Friday, February 25, 2011

MTU Weekend Ed. - Decision Point (2/25/11 Close)

The analysis in Bull market, B-wave and Beyond (2/18/11) warns that "one should be cognizant of the risk of a logical ending point ahead" based on wave structures and the arrival of the first Fibonacci time turning point.

The market has certainly delivered a swift drop this week (down 3.71% in SPX over three days), but also an equally impressive rebound from Thursday's low (up 2.04% in SPX to Friday's high). The broad market, as measured by Wilshire 5000, has now retraced a little more than 50% of its recent decline.

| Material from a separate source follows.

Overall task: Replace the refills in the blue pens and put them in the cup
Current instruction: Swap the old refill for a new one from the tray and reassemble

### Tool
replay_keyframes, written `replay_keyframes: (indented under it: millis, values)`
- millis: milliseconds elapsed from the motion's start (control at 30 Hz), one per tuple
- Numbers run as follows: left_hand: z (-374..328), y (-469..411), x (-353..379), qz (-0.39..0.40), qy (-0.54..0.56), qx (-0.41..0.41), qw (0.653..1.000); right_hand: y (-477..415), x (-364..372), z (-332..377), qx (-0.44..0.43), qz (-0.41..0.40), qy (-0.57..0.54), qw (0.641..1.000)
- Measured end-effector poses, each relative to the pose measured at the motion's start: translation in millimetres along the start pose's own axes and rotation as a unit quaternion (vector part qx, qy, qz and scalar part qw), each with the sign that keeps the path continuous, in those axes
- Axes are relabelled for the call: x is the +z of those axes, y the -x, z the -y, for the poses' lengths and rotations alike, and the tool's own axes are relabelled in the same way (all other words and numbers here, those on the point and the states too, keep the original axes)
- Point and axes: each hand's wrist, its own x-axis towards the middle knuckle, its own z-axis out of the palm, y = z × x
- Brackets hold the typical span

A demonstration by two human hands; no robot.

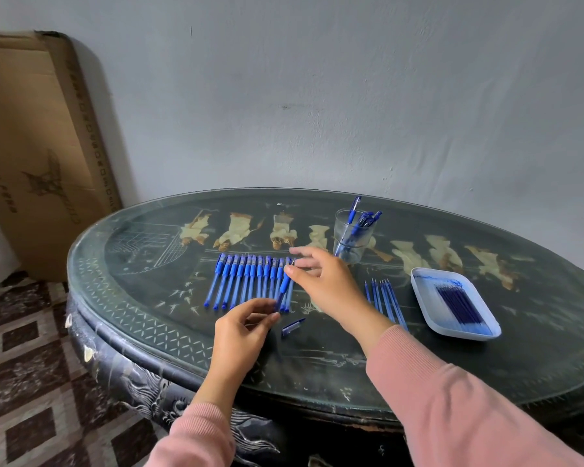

Therefore, the relevant questions for the near term are:
[1] Is the correction over and the next advance to a new high already in progress?
[2] Will there be follow-through to this week's decline to a lower low?
This week's low has now become a critical level.

On balance, risks to either the immediately bullish and bearish interpretation remain substantial. For bulls, the hope rally could have ended at the recent high (Chart 1, red count). For bears, the market may have started another multi-week/month advance since the recent decline may be large enough to be considered a correction at the minor or minute degree (Chart 1, green and blue counts).

However, risks are not overwhelmingly skewed in either direction. But here are some observations to consider.


bullish considerations
[1] The 50-day MA has successfully supported the broader stock market and stocks rebounded sharply.
[2] There is no major lower lows (yet), implying that the uptrend remains intact.
[3] With the exception of INDU, other indexes closed above their 20-day MA Friday.
[4] Market internals (Chart 1) are respectable on the rebound Friday. The NYSE advance/decline issues ratio is comparable to the beginning of the next bull run following a prior pullback (light blue vertical lines) - with the exception of one instance in late November (light orange vertical line).
[5] If the market goes to a new high, the blue and green counts in Chart 2 offer the associated wave structure.

The blue count describes the decline as a zigzag, which works OK with cash indexes but not with futures.

The green count describes a complex correction (e.g. a running flat-like structure) that has actually started in mid-February (or even earlier), which works well with futures and INDU, but OK with the other cash indexes.

Note that the interpretation of the sell-off as the tail end of a larger sideways correction may not be too far fetched if one compares US with Russian RTSI (Chart 3) and UK FTSE (Chart 4), which have shared a high correlation with SPX for some time.


bearish considerations
[1] Near term wave structure shows a respectable impulse wave decline, with the rebound potentially being an expanded flat or a zigzag (Chart 2, red count). A nine-wave decline is the clearest in Dow futures. If last Friday's high is indeed the start of the correction, the first impulse wave is never the end of the correction.
[2] Friday's rebound may be a successful retest of the underside of the upward trend line (Chart 1, blue dotted line), before the sell-off resumes early next week.

Futures
Chart 6 presents 2 immediately bullish counts (which addresses the minor overlaps) and 2 bearish counts on ES (SPX). One can map these onto YM (INDU) (Chart 7).